**Recorded data**.
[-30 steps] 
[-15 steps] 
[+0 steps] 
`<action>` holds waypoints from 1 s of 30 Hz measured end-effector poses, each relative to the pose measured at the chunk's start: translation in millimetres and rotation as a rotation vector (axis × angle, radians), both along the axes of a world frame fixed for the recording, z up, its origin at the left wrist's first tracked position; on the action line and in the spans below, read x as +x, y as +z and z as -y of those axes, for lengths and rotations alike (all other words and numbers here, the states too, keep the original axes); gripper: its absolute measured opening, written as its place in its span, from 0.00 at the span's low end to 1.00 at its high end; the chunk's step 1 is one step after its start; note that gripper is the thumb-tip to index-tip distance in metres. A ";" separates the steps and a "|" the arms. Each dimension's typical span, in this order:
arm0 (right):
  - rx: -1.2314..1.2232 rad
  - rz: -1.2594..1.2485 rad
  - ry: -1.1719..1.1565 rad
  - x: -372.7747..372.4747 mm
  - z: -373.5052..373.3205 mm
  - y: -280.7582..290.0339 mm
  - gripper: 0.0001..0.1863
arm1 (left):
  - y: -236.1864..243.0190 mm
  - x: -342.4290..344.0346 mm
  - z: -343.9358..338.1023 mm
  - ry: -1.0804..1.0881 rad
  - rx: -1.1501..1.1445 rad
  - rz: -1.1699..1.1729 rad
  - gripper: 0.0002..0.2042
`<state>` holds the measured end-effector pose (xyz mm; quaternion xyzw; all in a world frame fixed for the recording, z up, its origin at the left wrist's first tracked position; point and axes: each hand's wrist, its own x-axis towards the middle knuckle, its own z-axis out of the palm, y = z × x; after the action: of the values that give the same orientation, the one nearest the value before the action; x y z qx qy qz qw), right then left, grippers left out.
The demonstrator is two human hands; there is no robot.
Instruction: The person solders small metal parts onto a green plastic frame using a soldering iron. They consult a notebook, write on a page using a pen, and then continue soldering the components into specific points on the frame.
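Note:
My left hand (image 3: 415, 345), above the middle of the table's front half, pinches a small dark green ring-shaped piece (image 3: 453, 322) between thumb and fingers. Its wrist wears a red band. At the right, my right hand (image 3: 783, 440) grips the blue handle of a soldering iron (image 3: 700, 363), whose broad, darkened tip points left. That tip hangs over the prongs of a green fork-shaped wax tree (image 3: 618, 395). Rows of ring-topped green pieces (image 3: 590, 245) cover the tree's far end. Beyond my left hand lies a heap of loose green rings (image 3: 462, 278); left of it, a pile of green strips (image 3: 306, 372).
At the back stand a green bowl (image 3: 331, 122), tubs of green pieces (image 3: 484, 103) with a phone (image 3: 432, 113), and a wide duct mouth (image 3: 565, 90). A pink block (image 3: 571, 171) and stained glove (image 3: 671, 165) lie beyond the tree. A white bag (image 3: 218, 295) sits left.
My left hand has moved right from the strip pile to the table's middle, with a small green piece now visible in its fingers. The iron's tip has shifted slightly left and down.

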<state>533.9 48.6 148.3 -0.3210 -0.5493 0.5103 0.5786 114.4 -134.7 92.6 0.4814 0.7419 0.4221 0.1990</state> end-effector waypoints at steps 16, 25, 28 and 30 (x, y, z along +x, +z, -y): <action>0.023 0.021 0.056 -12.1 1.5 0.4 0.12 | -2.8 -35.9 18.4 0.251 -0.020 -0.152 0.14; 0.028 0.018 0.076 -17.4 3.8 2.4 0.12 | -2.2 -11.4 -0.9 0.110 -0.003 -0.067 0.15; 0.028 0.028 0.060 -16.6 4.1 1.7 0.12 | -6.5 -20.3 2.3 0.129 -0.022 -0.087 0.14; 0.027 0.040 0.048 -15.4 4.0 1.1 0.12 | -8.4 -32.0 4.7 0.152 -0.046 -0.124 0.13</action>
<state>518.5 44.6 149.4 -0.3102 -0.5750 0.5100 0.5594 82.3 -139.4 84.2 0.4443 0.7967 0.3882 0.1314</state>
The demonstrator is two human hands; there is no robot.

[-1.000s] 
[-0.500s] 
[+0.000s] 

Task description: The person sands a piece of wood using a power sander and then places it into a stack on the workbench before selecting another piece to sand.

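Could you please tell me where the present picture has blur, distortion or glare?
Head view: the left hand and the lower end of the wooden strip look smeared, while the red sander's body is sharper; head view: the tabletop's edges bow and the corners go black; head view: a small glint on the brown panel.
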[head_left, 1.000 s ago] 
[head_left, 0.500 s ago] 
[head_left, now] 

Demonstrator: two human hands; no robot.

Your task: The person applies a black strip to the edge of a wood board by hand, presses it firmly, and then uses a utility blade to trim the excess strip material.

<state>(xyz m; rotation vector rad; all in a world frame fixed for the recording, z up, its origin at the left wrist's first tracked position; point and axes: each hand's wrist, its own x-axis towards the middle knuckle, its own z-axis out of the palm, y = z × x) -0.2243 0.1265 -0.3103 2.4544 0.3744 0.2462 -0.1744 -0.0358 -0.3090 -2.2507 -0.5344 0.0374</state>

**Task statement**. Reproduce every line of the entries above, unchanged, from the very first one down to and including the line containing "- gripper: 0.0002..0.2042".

**Response to the exercise**.
[-30 steps] 
[-15 steps] 
[+0 steps] 
`<action>` holds waypoints from 1 s of 30 Hz measured end-effector poses, each relative to the pose measured at the chunk's start: translation in millimetres and rotation as a rotation vector (axis × angle, radians), both along the axes of a world frame fixed for the recording, z up, its origin at the left wrist's first tracked position; on the action line and in the spans below, read x as +x, y as +z and z as -y of those axes, for lengths and rotations alike (all other words and numbers here, the states too, keep the original axes); gripper: its absolute measured opening, written as its place in its span, from 0.00 at the span's low end to 1.00 at its high end; the chunk's step 1 is one step after its start; note that gripper is the thumb-tip to index-tip distance in metres. A ";" separates the steps and a "|" the arms. Each dimension's typical span, in this order:
arm0 (right):
  - rx: -1.2314..1.2232 rad
  - rz: -1.2594..1.2485 rad
  - ry: -1.1719..1.1565 rad
  - x: -372.7747..372.4747 mm
  - z: -373.5052..373.3205 mm
  - y: -280.7582..290.0339 mm
  - gripper: 0.0001..0.1863
arm1 (left):
  - y: -236.1864..243.0190 mm
  - x: -342.4290..344.0346 mm
  - z: -343.9358..338.1023 mm
  - ry: -1.0804..1.0881 rad
  - rx: -1.1501..1.1445 rad
  - rz: -1.1699..1.1729 rad
  - gripper: 0.0002..0.2042

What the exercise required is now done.